Prompt ▸
Count how many lines of the data include the string "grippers", then say that number and stop.

Data below ▸
──────────────────────────────

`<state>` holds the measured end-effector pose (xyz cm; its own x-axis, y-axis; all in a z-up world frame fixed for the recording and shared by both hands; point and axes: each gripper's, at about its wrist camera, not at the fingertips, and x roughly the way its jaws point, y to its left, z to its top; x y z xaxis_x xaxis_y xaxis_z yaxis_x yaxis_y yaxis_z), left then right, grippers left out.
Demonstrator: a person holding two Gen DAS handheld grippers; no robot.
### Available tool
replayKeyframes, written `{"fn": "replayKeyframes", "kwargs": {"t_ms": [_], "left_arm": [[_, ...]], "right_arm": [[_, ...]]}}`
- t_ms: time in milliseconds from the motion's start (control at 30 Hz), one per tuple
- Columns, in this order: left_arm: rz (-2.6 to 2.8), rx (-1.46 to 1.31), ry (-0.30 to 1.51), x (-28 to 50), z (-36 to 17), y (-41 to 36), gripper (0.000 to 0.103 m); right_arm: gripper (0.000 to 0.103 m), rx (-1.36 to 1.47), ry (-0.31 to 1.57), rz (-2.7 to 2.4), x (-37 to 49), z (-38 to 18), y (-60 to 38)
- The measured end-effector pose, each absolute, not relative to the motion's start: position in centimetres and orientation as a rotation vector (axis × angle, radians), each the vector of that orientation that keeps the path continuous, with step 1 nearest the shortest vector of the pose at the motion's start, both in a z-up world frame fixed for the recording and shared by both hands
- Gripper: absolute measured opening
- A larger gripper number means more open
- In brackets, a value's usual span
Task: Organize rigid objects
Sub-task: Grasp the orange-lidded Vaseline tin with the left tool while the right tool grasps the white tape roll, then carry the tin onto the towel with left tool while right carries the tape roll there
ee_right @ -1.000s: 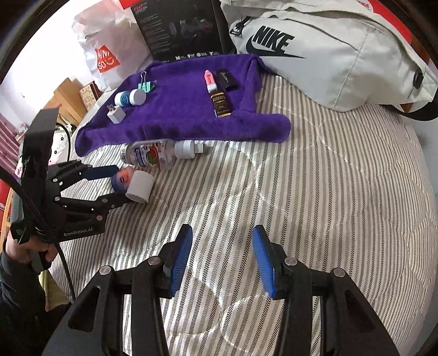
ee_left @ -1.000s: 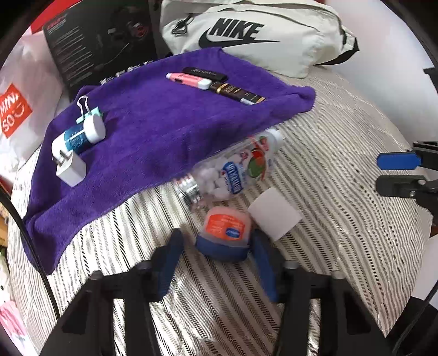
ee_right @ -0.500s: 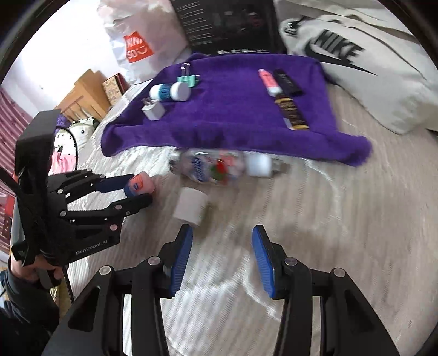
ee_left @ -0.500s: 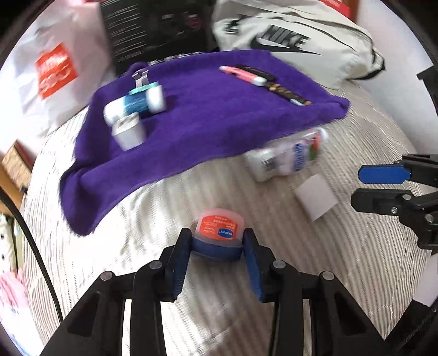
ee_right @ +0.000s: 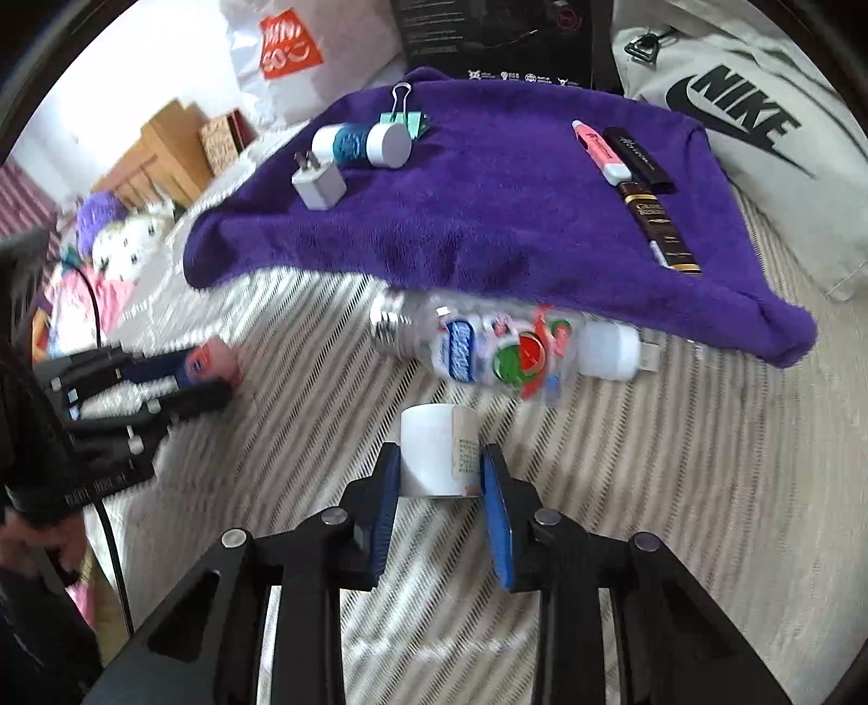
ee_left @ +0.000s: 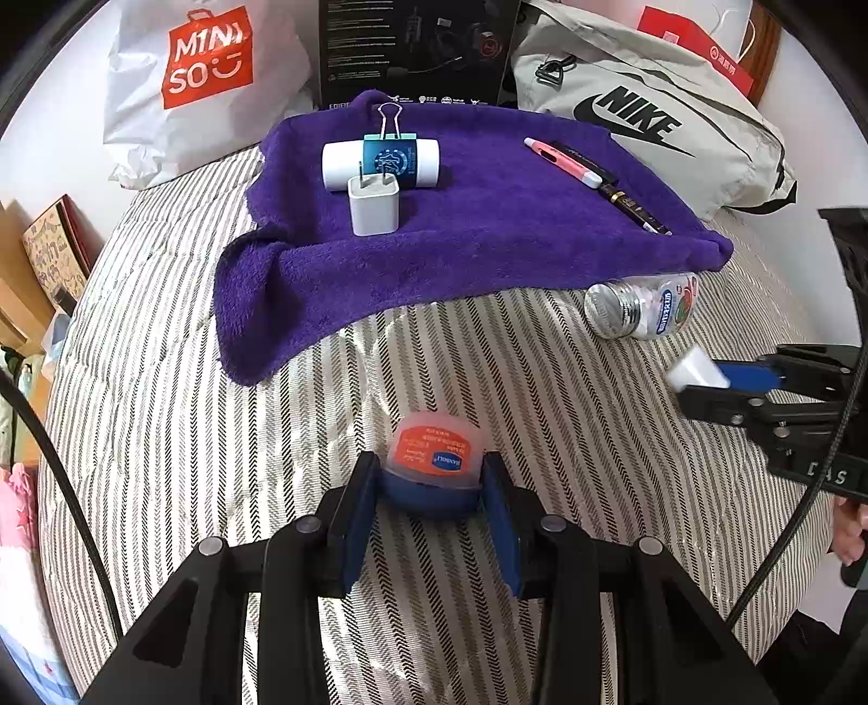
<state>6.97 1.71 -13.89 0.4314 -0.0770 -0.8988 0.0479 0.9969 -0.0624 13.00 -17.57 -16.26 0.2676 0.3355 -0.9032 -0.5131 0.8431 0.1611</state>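
My left gripper is shut on a small blue jar with an orange lid, held over the striped bed in front of the purple towel. My right gripper has its jaws around a small white bottle; in the left wrist view the white bottle sits between the right fingers. A clear candy bottle lies at the towel's front edge. On the towel lie a white charger, a white-and-teal tube, a binder clip, a pink marker and a dark pen.
A Nike bag lies behind the towel at right, a black box at the back, a Miniso bag at back left. The striped bedspread stretches left and front of the towel. Wooden furniture stands beyond the bed.
My left gripper closed on the jar and carried it left, away from the candy bottle. My right gripper moved in and closed around the white bottle.
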Motion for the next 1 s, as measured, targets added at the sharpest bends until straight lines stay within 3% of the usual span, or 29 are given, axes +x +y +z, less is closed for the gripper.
{"fn": "replayKeyframes", "kwargs": {"t_ms": [1000], "left_arm": [[-0.070,-0.122,1.104,7.0,-13.5,3.1,0.035]], "right_arm": [[0.030,-0.159,1.150,0.583,12.6,-15.5,-21.4]]}}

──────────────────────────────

Solution below ▸
2